**TASK STATEMENT:** The required output is the lines below from the line containing "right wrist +" to the line containing "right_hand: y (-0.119", inclusive, retyped exactly. No other lines belong in it.

=== INPUT MATERIAL ===

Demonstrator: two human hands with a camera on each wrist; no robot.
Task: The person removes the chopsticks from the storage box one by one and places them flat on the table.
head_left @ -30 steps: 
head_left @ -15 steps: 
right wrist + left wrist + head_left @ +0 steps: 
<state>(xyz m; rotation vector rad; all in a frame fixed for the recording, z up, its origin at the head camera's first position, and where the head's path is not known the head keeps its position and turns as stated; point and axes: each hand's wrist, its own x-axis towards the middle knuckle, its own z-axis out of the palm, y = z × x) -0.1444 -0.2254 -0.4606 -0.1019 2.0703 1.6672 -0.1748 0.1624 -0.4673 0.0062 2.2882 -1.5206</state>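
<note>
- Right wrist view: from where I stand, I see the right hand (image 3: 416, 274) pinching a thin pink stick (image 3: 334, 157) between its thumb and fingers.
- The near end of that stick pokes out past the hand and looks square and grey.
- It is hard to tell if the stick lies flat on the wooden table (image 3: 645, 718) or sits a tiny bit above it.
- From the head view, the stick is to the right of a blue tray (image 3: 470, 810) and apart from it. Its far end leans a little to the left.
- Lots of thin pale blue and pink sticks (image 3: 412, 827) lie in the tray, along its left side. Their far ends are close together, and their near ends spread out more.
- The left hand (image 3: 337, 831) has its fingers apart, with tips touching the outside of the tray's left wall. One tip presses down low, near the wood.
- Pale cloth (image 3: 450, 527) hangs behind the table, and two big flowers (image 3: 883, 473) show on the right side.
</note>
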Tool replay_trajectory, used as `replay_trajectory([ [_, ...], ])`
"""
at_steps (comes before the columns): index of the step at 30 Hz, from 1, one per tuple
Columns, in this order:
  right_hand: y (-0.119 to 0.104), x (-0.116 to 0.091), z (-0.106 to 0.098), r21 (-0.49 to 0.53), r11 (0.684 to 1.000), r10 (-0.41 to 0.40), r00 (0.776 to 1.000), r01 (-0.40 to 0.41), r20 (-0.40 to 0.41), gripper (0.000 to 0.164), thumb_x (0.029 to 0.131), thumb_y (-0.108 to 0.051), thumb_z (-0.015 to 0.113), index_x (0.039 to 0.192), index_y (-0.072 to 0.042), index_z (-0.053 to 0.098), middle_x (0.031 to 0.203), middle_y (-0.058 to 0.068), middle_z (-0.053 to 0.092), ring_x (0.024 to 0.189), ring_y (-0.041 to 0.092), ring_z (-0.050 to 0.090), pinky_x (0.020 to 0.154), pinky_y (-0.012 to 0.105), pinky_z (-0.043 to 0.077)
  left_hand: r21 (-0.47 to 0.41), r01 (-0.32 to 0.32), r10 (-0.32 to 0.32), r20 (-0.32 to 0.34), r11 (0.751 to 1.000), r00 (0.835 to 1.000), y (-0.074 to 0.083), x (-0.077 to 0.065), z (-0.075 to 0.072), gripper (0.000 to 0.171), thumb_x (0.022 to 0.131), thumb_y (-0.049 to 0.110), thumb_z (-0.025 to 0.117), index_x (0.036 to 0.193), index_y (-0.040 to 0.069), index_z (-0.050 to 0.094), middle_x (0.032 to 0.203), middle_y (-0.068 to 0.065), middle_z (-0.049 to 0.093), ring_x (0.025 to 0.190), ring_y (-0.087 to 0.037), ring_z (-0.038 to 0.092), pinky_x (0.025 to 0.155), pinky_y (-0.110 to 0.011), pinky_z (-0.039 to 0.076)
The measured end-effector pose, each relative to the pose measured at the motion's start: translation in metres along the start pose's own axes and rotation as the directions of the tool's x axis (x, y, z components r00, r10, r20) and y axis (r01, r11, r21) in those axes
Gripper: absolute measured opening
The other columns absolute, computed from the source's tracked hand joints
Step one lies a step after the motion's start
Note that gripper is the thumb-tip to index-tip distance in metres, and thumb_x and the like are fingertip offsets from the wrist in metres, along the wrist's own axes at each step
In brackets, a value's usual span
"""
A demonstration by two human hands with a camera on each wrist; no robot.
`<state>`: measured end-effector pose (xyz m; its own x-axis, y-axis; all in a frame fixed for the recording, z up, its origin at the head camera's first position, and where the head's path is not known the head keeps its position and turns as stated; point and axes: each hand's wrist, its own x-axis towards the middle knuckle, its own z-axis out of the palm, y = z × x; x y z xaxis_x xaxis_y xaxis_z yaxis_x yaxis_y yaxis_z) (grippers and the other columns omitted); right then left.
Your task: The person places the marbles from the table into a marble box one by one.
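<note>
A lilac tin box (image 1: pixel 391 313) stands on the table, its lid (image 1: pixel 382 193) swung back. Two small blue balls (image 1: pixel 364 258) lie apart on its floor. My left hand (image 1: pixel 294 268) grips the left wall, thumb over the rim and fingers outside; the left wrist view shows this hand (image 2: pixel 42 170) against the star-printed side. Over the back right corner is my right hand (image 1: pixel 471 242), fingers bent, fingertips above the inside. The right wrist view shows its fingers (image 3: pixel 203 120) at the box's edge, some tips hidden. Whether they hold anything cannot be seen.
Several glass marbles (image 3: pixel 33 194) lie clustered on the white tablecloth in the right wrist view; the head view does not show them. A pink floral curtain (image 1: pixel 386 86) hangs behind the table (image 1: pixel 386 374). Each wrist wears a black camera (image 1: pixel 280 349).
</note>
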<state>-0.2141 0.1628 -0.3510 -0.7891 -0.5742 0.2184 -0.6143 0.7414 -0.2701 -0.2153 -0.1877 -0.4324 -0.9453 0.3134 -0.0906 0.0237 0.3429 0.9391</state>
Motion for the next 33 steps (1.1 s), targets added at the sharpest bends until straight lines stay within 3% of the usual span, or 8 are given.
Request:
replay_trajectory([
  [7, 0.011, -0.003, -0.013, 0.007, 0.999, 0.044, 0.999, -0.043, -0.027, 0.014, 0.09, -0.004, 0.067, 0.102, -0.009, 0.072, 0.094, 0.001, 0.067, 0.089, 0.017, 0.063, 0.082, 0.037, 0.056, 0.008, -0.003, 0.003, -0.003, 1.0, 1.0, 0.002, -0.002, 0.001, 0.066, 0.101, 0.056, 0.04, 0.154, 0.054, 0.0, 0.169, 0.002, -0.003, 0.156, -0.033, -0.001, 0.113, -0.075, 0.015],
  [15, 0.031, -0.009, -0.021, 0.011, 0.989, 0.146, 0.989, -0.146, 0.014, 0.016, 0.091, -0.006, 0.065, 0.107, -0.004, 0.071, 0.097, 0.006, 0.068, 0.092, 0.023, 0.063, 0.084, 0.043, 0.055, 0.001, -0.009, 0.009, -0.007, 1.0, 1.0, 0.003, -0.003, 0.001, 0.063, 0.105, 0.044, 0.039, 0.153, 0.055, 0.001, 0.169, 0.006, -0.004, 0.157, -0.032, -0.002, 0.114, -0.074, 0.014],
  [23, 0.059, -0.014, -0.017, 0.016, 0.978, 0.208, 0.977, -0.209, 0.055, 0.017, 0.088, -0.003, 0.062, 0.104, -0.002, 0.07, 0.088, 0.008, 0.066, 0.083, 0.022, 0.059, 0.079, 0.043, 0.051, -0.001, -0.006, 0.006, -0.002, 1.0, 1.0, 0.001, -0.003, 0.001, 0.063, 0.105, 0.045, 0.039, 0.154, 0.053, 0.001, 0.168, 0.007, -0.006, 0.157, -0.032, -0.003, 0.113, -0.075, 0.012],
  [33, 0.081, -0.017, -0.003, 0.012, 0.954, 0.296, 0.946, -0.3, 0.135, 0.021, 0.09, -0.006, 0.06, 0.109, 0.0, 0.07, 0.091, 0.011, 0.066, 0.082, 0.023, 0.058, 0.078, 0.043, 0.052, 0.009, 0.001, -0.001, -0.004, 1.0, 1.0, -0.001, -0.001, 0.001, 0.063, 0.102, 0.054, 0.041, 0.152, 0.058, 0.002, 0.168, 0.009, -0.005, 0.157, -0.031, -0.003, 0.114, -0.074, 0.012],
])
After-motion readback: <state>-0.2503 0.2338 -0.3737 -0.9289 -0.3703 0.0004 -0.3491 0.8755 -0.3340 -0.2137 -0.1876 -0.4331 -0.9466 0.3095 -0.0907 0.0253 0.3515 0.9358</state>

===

**SOLUTION TO THIS EXERCISE:**
right wrist + left wrist + head_left @ +0 steps: 
<state>(xyz m; rotation vector rad; all in a frame fixed for the recording, z up, its origin at the head camera's first position, and where the head's path is not known the head keeps its position and turns as stated; point and axes: each hand's wrist, its own x-axis towards the middle knuckle, its own z-axis out of the palm, y = z × x) -0.1444 -0.2254 -0.4606 -0.1019 2.0703 1.6672 -0.1748 0.1624 -0.4673 0.0062 2.2882 -1.5206</state>
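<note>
- Right wrist view: from where I stand, I see the right hand (image 3: 416, 274) pinching a thin pink stick (image 3: 334, 157) between its thumb and fingers.
- The near end of that stick pokes out past the hand and looks square and grey.
- It is hard to tell if the stick lies flat on the wooden table (image 3: 645, 718) or sits a tiny bit above it.
- From the head view, the stick is to the right of a blue tray (image 3: 470, 810) and apart from it. Its far end leans a little to the left.
- Lots of thin pale blue and pink sticks (image 3: 412, 827) lie in the tray, along its left side. Their far ends are close together, and their near ends spread out more.
- The left hand (image 3: 337, 831) has its fingers apart, with tips touching the outside of the tray's left wall. One tip presses down low, near the wood.
- Pale cloth (image 3: 450, 527) hangs behind the table, and two big flowers (image 3: 883, 473) show on the right side.
</note>
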Tool replay_trajectory, used as `replay_trajectory([ [_, ...], ])`
"""
at_steps (comes before the columns): index of the step at 30 Hz, from 1, one per tuple
Columns, in this order:
  right_hand: y (-0.119 to 0.104), x (-0.116 to 0.091), z (-0.106 to 0.098), r21 (-0.49 to 0.53), r11 (0.684 to 1.000), r10 (-0.41 to 0.40), r00 (0.776 to 1.000), r01 (-0.40 to 0.41), r20 (-0.40 to 0.41), gripper (0.000 to 0.164), thumb_x (0.029 to 0.131), thumb_y (-0.108 to 0.051), thumb_z (-0.015 to 0.113), index_x (0.039 to 0.192), index_y (-0.072 to 0.042), index_z (-0.053 to 0.098), middle_x (0.031 to 0.203), middle_y (-0.058 to 0.068), middle_z (-0.053 to 0.092), ring_x (0.024 to 0.189), ring_y (-0.041 to 0.092), ring_z (-0.050 to 0.090), pinky_x (0.020 to 0.154), pinky_y (-0.012 to 0.105), pinky_z (-0.043 to 0.077)

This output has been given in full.